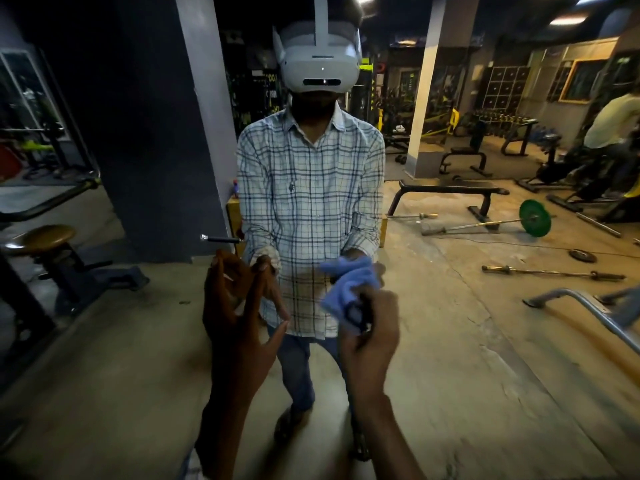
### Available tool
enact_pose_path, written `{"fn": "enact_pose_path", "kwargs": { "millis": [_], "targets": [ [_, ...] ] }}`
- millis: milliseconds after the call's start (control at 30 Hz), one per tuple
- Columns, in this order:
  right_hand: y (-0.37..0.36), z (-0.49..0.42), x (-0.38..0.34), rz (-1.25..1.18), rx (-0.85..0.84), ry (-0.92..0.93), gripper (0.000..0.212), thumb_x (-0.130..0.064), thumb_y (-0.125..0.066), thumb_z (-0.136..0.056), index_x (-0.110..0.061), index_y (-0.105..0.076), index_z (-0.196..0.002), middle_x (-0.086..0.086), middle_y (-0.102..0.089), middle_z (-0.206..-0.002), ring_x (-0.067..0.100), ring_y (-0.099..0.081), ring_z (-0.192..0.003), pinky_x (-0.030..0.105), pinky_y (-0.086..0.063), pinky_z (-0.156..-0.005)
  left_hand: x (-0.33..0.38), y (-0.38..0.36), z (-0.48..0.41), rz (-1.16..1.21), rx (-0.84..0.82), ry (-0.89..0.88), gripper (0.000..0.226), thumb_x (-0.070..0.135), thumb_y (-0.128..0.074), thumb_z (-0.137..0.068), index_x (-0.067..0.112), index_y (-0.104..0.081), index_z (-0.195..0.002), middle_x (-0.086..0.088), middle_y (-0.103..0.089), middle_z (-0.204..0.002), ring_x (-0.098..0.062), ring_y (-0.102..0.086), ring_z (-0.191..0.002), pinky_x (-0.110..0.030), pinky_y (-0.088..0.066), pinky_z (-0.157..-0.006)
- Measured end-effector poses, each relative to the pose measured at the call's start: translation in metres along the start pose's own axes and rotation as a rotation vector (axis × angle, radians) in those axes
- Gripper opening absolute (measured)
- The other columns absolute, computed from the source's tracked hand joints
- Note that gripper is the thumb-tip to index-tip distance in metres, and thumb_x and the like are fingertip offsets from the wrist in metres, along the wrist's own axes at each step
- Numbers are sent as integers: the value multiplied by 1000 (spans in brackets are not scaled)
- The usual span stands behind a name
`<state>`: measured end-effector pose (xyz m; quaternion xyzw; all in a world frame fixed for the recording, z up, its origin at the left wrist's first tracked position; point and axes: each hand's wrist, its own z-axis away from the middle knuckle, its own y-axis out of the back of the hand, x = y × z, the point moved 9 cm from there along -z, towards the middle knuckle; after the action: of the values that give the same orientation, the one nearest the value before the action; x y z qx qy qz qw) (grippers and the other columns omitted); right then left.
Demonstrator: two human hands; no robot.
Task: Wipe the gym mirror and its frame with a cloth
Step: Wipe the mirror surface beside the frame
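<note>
The gym mirror [460, 317] fills nearly the whole view and shows my reflection in a checked shirt and a headset. My right hand [372, 336] grips a bunched blue cloth [341, 301] held at the glass, where it meets its own reflection. To its left, my left hand [239, 306] is raised with its fingers straight, and the fingertips meet their reflection on the glass. It holds nothing. I cannot make out the mirror's frame.
The glass reflects the gym: a flat bench [450, 190], a barbell with a green plate [535, 221], loose bars on the floor, a grey pillar [162, 126] and a round stool [45, 239]. A chrome bar [585, 303] curves in at the right.
</note>
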<state>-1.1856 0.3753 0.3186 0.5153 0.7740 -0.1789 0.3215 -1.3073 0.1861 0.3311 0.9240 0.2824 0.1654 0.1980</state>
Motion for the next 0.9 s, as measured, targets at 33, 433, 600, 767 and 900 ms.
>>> {"fn": "enact_pose_path", "kwargs": {
  "millis": [33,433,600,767,900],
  "targets": [
    [-11,7,-1,32,-107,49,48,19,-70,-71,-15,-62,-103,-9,-52,-101,8,-57,-90,18,-44,-74,0,2,0,6,1,-10,101,33,-95,-69,17,-42,-153,-30,-17,-165,-47,-21,-154,-58,-32,-119],
    [2,-68,-65,-248,281,-55,14,1,-69,-93,-5,-67,-105,-8,-65,-93,-2,-63,-86,21,-53,-74,-29,20,4,28,-13,45,97,29,-95,-66,16,-51,-151,-27,-14,-167,-45,-18,-155,-59,-31,-117],
    [-79,-43,-128,-29,-69,282,25,5,-72,-79,-6,-67,-101,1,-58,-102,16,-58,-92,21,-43,-75,-53,27,5,16,-37,95,97,35,-95,-67,14,-51,-152,-25,-13,-168,-49,-26,-151,-63,-37,-112],
    [29,-63,-53,-69,405,-1,36,4,-74,-81,-17,-61,-108,-10,-59,-97,-5,-56,-88,32,-54,-75,-60,30,9,24,-67,93,113,29,-99,-62,26,-39,-158,-25,-9,-169,-42,-11,-157,-64,-32,-115],
    [21,-44,-43,-103,521,-112,29,4,-73,-84,-8,-61,-108,-6,-63,-100,1,-60,-93,32,-55,-82,-59,29,11,25,-50,90,109,28,-97,-65,24,-39,-157,-28,-11,-168,-45,-13,-156,-64,-31,-115]
  ]
}}
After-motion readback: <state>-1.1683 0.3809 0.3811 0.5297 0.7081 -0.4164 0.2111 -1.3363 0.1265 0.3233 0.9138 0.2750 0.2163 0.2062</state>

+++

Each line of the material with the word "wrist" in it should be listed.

- Note that gripper is the thumb-tip to index-tip distance in metres, and thumb_x and the like are fingertip offsets from the wrist in metres, along the wrist's own axes at each step
`<state>`: measured end-effector pose (xyz m; quaternion xyzw; all in a world frame fixed for the recording, z up, its origin at the left wrist's first tracked position; point and axes: each hand's wrist, its own z-axis away from the middle knuckle, its own y-axis out of the back of the hand, x = y × z, the point moved 9 cm from there along -z, towards the middle knuckle; after the action: of the values that give the same orientation, the one nearest the value before the action; x y z qx qy qz qw) (grippers and the other columns omitted); right then left.

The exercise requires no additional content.